18 October 2020

‘Give … to the emperor the things
that are the emperor’s, and to
God the things that are God’s’

Christ Pantocrator … a fragment from a 13th century mural in a museum in Crete … where do we see the face of Christ? (Photograph: Patrick Comerford)

Patrick Comerford

Sunday 18 October 2020

The 19th Sunday after Trinity (Trinity XIX); Saint Luke the Evangelist

9.30 a.m.: The Parish Eucharist (Holy Communion 2), Castletown Church, Kilcornan

11.30 a.m.: Morning Prayer (Morning Prayer 2), Holy Trinity Church, Rathkeale

The Readings: Exodus 33: 12-23; Psalm 99; Matthew 22: 15-22.

There is a link to the readings HERE.

The denarius with the image of Caesar represented a day’s labour … Roman coins in a private collection in Callan, Co Kilkenny (Photograph: Patrick Comerford)

May I speak to you in the name of God, + Father, Son and Holy Spirit, Amen

This morning’s readings challenge us to ask where we see the face of God. In the Gospel story, when Christ asks whose face is on the coin presented to him, he may also be challenging us to consider where we too see the face of God.

In the first reading, Moses asks to see the glory of God (Exodus 33: 18), but is told ‘you cannot see my face; for no one shall see me and live’ (Exodus 33: 20). The Psalmist urges us to tremble and bow down before God (Psalm 99). In the epistle reading for today, Saint Paul reminds his readers they have turned away from idols to ‘serve a living and true God’ (I Thessalonians 1: 9).

The Gospel story is set in the Temple in Jerusalem in Holy Week, on the day after Christ has overturned the tables of the money-changers.
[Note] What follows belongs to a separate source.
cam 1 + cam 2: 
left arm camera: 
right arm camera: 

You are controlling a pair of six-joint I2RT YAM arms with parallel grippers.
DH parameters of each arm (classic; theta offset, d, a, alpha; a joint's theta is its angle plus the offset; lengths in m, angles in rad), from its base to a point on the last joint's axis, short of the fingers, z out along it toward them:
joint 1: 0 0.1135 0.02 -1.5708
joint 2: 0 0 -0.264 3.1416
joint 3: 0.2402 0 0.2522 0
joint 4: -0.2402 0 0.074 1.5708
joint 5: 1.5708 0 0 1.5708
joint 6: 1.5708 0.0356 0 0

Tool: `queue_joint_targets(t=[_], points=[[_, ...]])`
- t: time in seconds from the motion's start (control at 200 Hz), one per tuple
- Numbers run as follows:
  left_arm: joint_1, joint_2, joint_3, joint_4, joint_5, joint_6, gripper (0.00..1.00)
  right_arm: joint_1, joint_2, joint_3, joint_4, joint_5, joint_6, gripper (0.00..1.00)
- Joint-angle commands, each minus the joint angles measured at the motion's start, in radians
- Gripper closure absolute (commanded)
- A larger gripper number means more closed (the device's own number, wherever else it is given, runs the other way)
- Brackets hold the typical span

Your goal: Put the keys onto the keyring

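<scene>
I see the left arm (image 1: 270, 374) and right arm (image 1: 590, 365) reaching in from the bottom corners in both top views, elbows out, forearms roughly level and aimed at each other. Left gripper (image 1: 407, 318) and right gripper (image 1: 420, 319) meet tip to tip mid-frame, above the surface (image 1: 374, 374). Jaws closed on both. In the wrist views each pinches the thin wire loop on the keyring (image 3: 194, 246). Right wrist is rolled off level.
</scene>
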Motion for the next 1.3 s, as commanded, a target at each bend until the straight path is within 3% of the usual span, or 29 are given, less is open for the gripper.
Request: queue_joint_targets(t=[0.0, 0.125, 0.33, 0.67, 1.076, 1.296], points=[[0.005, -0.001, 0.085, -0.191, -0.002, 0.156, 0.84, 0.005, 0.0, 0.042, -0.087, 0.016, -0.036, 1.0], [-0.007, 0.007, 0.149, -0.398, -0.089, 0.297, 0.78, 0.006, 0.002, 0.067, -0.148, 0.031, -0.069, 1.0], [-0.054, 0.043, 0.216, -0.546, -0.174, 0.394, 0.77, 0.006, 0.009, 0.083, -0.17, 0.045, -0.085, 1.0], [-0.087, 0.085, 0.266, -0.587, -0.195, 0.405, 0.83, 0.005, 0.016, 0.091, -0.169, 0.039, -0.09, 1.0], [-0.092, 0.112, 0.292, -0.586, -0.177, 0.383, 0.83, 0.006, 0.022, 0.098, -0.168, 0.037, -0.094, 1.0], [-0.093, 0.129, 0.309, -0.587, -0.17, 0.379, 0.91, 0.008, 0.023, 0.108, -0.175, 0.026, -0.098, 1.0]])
The money-changers were in the Temple because Roman coins had images, such as the image of Caesar, who called himself ‘lord’ and ‘divine’ when those titles truly belong to God alone, and ‘priest’ when that title challenges the ritual purity of the Temple. Images like those were forbidden in the Temple, and so coins had to be changed outside by the money-changers.

In the Temple, Christ is challenged by both the Pharisees and the Herodians, the people who supported Herod, the Roman puppet king.
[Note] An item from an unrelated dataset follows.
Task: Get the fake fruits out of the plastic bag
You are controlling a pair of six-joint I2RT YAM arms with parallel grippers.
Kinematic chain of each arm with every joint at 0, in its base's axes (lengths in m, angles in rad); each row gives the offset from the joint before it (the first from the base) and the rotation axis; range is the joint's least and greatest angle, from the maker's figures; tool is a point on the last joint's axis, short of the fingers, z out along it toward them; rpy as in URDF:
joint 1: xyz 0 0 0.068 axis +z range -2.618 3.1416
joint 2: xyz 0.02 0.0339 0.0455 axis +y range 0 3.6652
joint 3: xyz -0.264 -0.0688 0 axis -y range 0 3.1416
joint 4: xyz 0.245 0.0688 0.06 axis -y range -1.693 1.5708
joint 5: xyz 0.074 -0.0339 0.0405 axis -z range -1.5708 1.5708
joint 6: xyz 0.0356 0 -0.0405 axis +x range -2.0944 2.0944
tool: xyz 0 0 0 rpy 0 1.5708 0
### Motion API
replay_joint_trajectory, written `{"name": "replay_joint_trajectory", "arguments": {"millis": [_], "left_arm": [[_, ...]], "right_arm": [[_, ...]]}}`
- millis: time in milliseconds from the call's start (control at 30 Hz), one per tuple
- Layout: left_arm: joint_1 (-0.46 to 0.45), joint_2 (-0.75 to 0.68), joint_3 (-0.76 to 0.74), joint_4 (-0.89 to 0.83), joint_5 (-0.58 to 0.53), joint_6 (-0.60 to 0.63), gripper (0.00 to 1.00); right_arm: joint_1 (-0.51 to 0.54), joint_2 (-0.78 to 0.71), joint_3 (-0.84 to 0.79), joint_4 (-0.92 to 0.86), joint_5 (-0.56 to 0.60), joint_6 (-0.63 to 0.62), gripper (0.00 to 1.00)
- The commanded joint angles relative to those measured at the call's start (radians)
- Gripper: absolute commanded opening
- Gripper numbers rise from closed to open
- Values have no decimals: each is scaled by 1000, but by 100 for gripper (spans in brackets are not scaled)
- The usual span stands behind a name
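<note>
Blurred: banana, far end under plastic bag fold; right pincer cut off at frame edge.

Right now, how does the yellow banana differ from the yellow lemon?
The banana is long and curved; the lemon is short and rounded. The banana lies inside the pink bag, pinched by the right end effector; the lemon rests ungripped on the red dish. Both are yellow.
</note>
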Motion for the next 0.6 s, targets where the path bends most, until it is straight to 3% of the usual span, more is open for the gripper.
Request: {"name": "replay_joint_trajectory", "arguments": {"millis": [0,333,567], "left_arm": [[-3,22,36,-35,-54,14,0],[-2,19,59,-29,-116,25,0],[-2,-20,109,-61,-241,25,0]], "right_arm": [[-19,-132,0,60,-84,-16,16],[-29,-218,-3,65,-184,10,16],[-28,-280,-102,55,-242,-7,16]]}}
The question they put to him was one of great debates at the time: should religious and pious Jews pay taxes to Rome?

Jewish opinion was divided on this question. But the question put to Christ is also loaded with presuppositions, with built-in fallacies and false dichotomies, like the sort of question all lawyers know not to ask in court: ‘When did you stop beating your wife?’

The question allows only one of two answers, Yes or No. But it is only a question about law. It does not ask, for example, whether it is moral to pay those taxes, or whether it is folly not to pay those taxes.
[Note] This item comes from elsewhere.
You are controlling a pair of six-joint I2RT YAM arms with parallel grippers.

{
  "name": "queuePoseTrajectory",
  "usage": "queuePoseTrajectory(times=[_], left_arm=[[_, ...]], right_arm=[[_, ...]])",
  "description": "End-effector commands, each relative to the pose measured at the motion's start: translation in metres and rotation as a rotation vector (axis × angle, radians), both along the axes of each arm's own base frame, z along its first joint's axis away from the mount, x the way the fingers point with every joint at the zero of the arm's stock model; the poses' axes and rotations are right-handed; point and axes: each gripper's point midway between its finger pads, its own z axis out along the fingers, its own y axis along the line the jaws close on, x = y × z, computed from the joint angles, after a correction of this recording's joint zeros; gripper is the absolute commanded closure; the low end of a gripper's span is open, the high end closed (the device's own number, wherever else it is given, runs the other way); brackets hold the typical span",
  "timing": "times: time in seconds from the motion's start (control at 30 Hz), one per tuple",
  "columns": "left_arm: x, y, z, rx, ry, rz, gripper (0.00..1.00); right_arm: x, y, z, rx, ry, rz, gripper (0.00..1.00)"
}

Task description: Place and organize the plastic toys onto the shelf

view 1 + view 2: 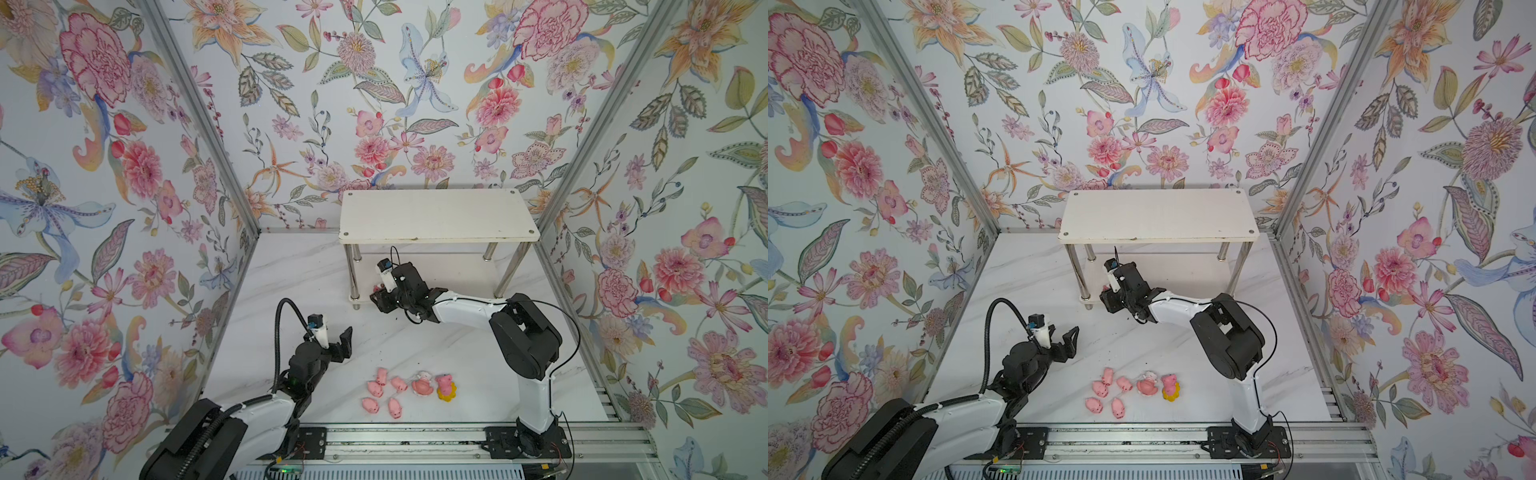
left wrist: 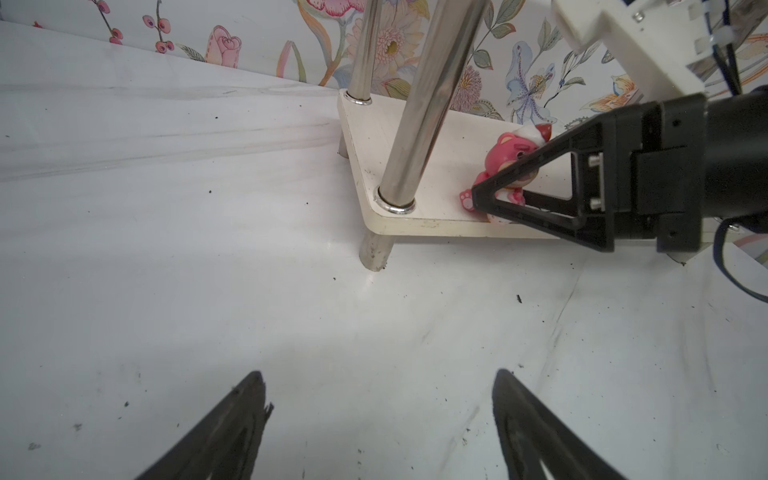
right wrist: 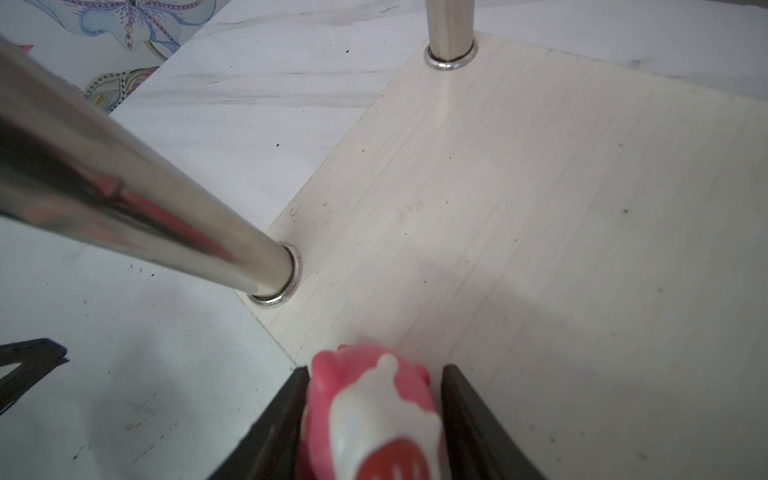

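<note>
The white two-tier shelf (image 1: 436,216) (image 1: 1158,216) stands at the back of the table. A red-pink bear (image 3: 365,399) (image 2: 513,149) sits on the lower board (image 3: 540,208), beside the front-left chrome leg (image 3: 166,216). My right gripper (image 3: 376,369) (image 1: 376,293) has a jaw against each side of the bear. Several pink pigs (image 1: 382,390) (image 1: 1106,390) lie near the front edge, with a pink-and-white toy (image 1: 423,383) and a yellow-petalled one (image 1: 445,386) beside them. My left gripper (image 2: 379,374) (image 1: 338,336) hovers open and empty over bare table, left of the shelf.
Floral walls with metal corner posts close in the table on three sides. A metal rail (image 1: 415,436) carrying both arm bases runs along the front. The shelf's top board (image 1: 1158,216) has nothing on it. Dark specks dot the marble tabletop (image 2: 208,291).
</note>
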Motion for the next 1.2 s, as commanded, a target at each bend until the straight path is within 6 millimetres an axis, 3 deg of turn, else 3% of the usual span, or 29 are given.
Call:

If Christ answers Yes, those who are hostile to Roman rule are going to turn against him. But if he says No, he risks arrest for inciting rebellion.

The coin they present is a denarius, a day’s pay for workers and Roman troops. This silver coin was the most common Roman coin of the time, and it is mentioned in the Bible more often than any other coin.

Having looked at the head on the denarius, Christ then looks at the inscription.

The obverse of the denarius of Tiberius carries an image of Tiberius with a laurel crown and lettering around it that proclaims ‘Tiberius Caesar, the Divine Augustus, Son of Augustus’ (Ti Caesar Divi Avg F Avgvstvs).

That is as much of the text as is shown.